• What you have to do: Please say how many lines in the records below contain the word "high". Give the number and nothing more.

Data records:

_ _ _ _ _ _ _

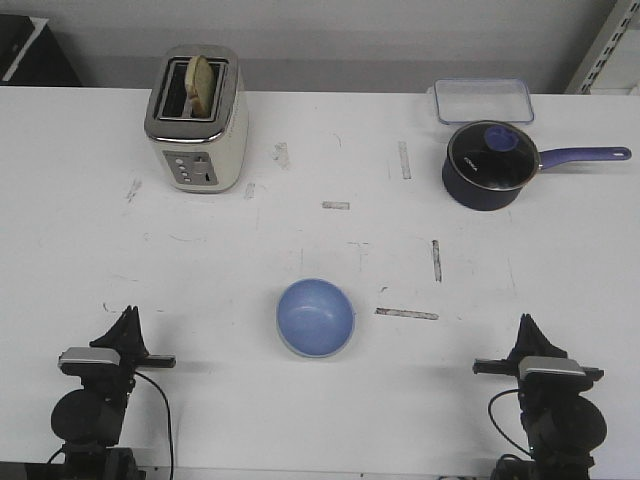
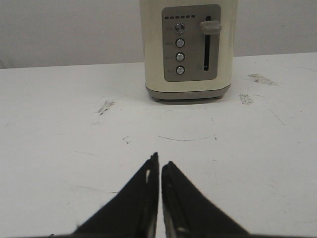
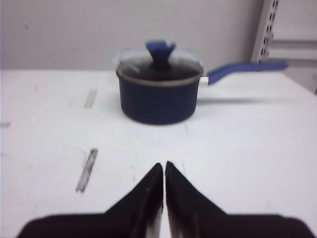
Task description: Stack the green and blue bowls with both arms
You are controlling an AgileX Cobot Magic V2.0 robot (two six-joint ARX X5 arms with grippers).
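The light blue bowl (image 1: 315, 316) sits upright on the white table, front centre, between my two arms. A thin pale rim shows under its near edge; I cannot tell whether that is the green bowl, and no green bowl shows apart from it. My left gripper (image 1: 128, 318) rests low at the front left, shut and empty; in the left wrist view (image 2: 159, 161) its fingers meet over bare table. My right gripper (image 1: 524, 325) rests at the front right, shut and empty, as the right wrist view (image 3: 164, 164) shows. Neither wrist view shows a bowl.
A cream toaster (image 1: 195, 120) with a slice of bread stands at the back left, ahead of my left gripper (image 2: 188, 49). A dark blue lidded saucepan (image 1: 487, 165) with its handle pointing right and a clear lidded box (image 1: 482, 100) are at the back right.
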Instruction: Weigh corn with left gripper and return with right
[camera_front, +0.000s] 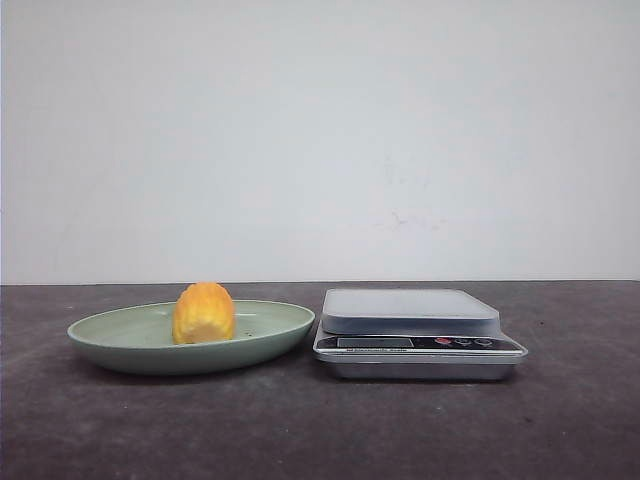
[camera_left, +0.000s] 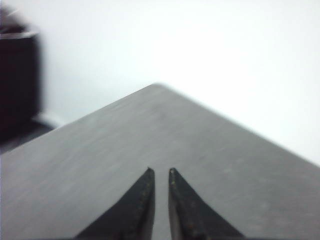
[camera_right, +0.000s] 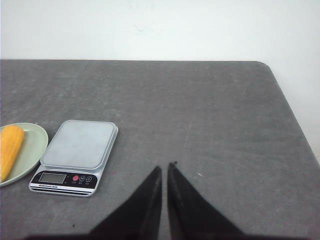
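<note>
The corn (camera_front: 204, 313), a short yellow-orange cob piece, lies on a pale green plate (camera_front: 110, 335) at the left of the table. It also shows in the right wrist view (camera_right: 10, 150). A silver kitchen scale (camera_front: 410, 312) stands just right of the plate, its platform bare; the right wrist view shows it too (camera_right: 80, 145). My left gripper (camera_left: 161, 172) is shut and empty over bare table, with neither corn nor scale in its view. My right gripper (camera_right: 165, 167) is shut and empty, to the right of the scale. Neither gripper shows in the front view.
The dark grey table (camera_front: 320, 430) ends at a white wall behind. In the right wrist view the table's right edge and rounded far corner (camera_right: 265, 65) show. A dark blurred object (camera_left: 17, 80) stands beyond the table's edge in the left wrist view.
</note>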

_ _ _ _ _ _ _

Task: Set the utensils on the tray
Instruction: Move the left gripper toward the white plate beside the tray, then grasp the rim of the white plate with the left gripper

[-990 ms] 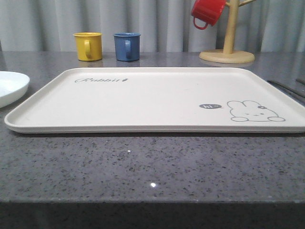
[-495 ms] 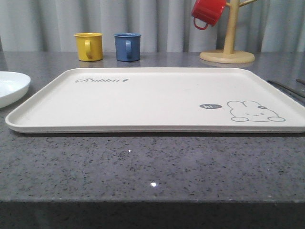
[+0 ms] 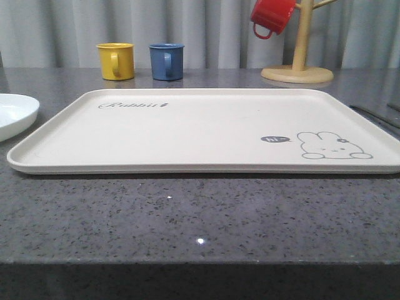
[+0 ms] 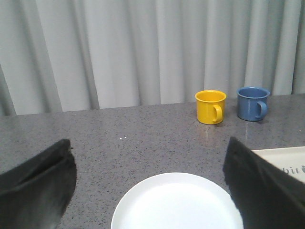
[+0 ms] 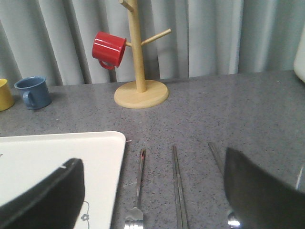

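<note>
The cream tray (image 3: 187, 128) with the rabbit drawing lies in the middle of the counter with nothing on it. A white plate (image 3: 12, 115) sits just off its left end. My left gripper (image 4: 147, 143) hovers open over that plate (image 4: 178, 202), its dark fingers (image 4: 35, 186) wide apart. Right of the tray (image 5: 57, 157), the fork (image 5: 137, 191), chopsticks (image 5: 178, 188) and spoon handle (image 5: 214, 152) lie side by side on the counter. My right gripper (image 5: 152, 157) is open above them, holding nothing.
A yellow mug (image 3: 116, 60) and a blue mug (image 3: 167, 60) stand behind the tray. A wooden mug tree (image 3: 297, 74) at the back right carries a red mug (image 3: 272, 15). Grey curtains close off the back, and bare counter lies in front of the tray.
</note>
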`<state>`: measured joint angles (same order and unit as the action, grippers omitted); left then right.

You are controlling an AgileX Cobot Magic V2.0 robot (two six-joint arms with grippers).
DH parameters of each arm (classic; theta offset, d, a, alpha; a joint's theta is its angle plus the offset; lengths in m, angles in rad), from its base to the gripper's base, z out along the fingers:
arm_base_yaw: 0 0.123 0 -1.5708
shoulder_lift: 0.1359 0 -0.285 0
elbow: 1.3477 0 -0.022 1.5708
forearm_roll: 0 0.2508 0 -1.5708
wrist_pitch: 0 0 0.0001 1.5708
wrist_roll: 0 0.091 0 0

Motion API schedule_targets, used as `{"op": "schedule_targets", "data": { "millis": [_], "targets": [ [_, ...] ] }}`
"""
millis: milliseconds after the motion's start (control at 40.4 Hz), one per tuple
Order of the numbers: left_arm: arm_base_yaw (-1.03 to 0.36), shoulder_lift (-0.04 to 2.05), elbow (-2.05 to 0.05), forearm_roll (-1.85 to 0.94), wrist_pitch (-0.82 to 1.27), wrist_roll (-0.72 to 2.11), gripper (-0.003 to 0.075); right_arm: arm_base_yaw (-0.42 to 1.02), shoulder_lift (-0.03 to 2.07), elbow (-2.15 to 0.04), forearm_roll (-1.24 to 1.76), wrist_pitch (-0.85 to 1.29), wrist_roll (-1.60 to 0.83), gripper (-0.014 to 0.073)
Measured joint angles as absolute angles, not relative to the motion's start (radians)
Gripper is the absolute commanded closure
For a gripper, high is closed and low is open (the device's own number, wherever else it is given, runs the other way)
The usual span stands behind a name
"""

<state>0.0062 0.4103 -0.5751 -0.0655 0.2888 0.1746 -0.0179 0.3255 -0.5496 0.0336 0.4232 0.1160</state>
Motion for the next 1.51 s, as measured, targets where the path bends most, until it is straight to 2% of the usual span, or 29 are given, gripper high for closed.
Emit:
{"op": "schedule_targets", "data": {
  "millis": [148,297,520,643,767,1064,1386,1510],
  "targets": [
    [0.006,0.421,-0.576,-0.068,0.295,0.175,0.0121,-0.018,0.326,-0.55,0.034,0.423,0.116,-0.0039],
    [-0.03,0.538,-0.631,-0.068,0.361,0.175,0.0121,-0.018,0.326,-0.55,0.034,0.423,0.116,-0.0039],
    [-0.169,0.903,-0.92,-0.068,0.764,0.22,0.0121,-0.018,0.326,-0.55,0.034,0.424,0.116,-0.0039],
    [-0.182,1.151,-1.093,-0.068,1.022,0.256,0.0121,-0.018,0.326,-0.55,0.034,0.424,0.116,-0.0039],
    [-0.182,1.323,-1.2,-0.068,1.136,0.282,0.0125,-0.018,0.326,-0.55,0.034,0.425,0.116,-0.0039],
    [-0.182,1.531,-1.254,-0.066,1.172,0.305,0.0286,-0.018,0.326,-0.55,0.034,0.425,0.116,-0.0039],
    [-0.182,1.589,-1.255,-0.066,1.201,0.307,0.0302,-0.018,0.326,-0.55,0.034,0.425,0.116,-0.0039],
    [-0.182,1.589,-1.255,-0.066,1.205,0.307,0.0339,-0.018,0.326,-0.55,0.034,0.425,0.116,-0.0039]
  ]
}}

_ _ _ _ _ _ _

• Exercise answer: 2